Doğrusu bunu da hayretle karşıladım. Bu ifadeyi Sayın Soyer’in ağzına Kurucu Danışma Kurulu lobisi yapıştırıyor olmasın?
Başkan Soyer, her galasına geldiği oyunu dakikalarca ayakta alkışlamış, kapalı gişe giden oyunlar için memnuniyetini, sevgisini ve beğenisini dile getirmiş; ama ne toplantılarımızda, ne karşılaşmalarımızda Kurucu Danışma Kurulu ile ilgili bir konudan, ya da böyle bir sorunun varlığından bana söz etmemiştir.
Hal böyle iken, başkanın, kentin onca yoğunluğunun, onca sorunun arasında birdenbire Kurucu Danışma Kurulu’nu toplayıp yukarıdaki cümleleri kurmasını ancak bir manipülasyon ile açıklayabiliriz. Yani demek istiyorum ki Başkan; ‘Kurucu Danışma Kurulu’nu çağırdı’ değil, Kurucu Danışma Kurulu üyesi olan ve maaşı kesilen Eren Aysan’ın, Orhan Alkaya ve Zeynep Altıok marifetiyle, başkana bu kurulun ‘LAĞV edildiğini’ söylemesiyle manipüle edilmiştir. Tek başına bu sözcük bile bu manipülasyonu açıklıyor. İzmir Büyükşehir Belediyesi Şehir Tiyatroları’nın, Sayın Başkan’ın kurmuş olduğu bir kurulu lağvetmesi, ortadan kaldırması gibi bir işlem olmamıştır, olamaz da. Ama hukuken işlevini tamamlamış bir kurulun üyeleri; kurulu, Yücel Erten’in yok ettiği iddiasını taşıyan bu sözcüğü kullanmaktan çekinmemiş, utanmamışlardır.

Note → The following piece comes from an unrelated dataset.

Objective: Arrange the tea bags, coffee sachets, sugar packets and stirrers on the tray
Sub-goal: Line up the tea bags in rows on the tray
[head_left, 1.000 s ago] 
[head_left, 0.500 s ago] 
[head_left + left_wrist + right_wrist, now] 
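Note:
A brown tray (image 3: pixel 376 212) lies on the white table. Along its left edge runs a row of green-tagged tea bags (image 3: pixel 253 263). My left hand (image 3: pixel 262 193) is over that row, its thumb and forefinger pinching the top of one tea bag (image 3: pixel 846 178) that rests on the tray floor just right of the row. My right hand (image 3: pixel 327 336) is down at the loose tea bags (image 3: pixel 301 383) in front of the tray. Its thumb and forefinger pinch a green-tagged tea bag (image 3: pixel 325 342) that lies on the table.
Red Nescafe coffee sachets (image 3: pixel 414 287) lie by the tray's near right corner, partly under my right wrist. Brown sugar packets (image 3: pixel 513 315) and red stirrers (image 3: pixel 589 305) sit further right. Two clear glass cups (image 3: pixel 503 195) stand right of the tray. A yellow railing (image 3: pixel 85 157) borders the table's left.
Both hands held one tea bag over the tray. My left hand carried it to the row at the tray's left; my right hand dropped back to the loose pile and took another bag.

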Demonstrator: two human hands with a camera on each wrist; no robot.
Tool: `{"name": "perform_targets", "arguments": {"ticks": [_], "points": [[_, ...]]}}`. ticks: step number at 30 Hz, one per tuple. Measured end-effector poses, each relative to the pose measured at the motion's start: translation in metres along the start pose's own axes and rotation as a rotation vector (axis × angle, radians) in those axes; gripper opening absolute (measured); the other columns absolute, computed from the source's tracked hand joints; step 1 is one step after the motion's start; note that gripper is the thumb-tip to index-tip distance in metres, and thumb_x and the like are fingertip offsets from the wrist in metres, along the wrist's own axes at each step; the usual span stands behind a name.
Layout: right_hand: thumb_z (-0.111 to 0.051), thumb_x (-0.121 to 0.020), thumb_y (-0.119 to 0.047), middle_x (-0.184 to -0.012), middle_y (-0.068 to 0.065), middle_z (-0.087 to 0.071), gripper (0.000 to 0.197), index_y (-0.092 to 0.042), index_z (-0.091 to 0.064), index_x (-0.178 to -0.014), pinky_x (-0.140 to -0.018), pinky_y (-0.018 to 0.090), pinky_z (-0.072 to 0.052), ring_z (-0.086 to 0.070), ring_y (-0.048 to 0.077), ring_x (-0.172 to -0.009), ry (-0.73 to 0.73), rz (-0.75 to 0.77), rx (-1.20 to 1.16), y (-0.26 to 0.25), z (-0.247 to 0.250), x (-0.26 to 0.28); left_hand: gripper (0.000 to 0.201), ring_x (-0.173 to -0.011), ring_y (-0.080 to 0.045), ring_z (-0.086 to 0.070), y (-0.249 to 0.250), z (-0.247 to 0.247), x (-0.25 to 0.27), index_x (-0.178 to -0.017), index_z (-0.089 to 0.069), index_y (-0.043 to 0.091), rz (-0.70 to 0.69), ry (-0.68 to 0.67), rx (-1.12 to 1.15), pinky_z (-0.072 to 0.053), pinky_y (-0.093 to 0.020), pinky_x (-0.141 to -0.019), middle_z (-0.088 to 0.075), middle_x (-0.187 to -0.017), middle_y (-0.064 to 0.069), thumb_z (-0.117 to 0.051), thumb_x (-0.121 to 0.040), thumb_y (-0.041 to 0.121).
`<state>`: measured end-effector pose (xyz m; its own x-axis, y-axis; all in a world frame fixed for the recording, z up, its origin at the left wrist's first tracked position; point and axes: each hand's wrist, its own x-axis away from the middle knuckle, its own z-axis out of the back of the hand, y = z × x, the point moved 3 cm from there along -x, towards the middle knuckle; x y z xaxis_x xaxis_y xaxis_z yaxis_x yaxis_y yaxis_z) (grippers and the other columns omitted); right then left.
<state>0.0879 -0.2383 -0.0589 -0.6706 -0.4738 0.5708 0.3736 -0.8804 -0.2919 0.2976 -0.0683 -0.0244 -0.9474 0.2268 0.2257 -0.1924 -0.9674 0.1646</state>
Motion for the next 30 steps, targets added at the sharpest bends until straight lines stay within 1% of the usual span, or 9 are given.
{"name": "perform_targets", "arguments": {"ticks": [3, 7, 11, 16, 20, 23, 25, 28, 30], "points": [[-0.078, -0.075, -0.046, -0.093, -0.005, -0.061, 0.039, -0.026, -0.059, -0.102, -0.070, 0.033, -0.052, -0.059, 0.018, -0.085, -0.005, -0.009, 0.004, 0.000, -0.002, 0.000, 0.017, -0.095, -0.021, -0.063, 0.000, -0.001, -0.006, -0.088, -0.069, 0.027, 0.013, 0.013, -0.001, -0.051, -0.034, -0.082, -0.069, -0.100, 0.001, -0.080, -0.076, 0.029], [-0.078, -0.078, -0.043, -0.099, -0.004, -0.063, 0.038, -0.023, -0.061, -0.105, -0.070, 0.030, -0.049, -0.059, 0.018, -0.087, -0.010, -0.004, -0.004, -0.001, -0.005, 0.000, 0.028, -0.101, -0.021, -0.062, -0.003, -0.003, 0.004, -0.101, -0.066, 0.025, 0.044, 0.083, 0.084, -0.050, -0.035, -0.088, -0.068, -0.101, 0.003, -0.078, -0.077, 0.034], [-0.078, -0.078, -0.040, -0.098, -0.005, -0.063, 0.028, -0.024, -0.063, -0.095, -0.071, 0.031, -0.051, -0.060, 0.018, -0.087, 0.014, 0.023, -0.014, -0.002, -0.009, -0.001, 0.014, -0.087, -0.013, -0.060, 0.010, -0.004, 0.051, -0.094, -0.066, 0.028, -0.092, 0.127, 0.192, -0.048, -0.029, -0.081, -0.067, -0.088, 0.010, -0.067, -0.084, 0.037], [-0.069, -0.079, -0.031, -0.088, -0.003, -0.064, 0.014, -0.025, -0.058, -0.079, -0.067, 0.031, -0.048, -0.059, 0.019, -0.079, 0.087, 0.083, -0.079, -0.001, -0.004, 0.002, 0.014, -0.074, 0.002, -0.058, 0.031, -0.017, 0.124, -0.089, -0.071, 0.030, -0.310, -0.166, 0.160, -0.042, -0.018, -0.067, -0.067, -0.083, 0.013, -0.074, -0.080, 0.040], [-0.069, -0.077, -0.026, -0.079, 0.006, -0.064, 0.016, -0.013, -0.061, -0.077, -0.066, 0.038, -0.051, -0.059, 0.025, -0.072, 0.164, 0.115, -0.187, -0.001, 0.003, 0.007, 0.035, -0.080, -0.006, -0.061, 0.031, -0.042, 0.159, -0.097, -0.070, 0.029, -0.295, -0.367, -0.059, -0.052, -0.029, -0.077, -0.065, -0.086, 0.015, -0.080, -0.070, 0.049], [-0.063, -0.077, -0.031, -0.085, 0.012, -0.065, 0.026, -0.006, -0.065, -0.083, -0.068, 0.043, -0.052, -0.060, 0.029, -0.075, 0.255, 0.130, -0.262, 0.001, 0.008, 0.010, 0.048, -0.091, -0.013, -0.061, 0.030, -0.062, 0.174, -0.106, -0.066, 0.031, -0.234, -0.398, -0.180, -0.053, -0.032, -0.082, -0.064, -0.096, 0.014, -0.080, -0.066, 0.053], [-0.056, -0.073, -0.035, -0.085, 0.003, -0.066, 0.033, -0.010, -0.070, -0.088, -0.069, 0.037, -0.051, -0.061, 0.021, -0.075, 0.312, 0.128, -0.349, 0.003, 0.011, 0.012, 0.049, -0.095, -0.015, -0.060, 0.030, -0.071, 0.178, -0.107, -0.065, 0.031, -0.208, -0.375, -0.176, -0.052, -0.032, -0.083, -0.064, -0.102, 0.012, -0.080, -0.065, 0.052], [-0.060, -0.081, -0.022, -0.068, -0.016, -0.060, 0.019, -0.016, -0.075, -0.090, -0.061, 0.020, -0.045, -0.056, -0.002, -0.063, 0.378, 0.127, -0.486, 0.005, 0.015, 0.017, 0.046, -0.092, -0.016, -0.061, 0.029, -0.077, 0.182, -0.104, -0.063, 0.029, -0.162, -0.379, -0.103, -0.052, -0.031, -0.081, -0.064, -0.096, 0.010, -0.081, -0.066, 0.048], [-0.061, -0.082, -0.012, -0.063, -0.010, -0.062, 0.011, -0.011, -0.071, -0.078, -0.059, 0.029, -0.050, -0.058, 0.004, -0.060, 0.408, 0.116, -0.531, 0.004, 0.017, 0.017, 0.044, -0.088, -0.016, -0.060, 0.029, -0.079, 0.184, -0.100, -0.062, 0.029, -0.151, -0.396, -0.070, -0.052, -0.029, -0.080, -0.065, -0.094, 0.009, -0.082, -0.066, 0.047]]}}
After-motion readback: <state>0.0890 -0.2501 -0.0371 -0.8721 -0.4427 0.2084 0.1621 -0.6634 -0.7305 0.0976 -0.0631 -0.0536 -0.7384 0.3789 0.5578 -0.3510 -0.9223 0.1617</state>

Her yerde her şeyi de kabara kabara anlattıkları için; nasıl davrandıkları, nasıl konuştukları tiyatro çevrelerinde duyulur olmuştur. Zaten tahmin etmek hiç de zor değildir:
‘Sayın Başkan onun geçici madde olduğunu nerden hatırlasın? O zaman ağız birliği edip hücuma geçelim; olmayan kurul varmış gibi konuya abanalım. Başkanım, Yücel Erten sizin kurduğunuz kurulu lağvetti diyelim. Sizin iradenize karşı çıkıyor diyelim. Çok kibirli bir adam, orada bir padişahlık kurdu, sizi bile çiğnemeye kalkıyor; böyle şey olur mu? diyelim. Tunç Bey çok kibardır, kolay kolay hayır diyemez. Alalım şunun kellesini!’
Oysa bu Kurul, geçici madde olarak yer aldığı, artık kurum kurulmuş olduğuna göre misyonunu tamamladığı gerekçesi ile yönetim kurulu kararı ile yönetmelikten çıkarılmıştır. Ve bu değişiklik elbette Sayın Soyer tarafından Meclis’e sunulmuş, Meclis onayı ile gerçekleşmiştir. Dahası, bu sırada Eren Aysan Yönetim Kurulu üyesidir. Yani 2. maaşı devam etmektedir ve bu değişikliğe sözlü-yazılı bir itirazı olmamış, herhangi bir şerh düşmemiştir.
Demek istediğim özetle şu: Başkan’ın böyle bir kararı kendiliğinden oluşmuş olamaz. Ancak Kurucu Danışma Kurulu üyelerinin sızlanma ve ısrarlarına son vermek amacıyla, yeni bir formasyona gitme ya da yöntem oluşturma niyeti olabilir.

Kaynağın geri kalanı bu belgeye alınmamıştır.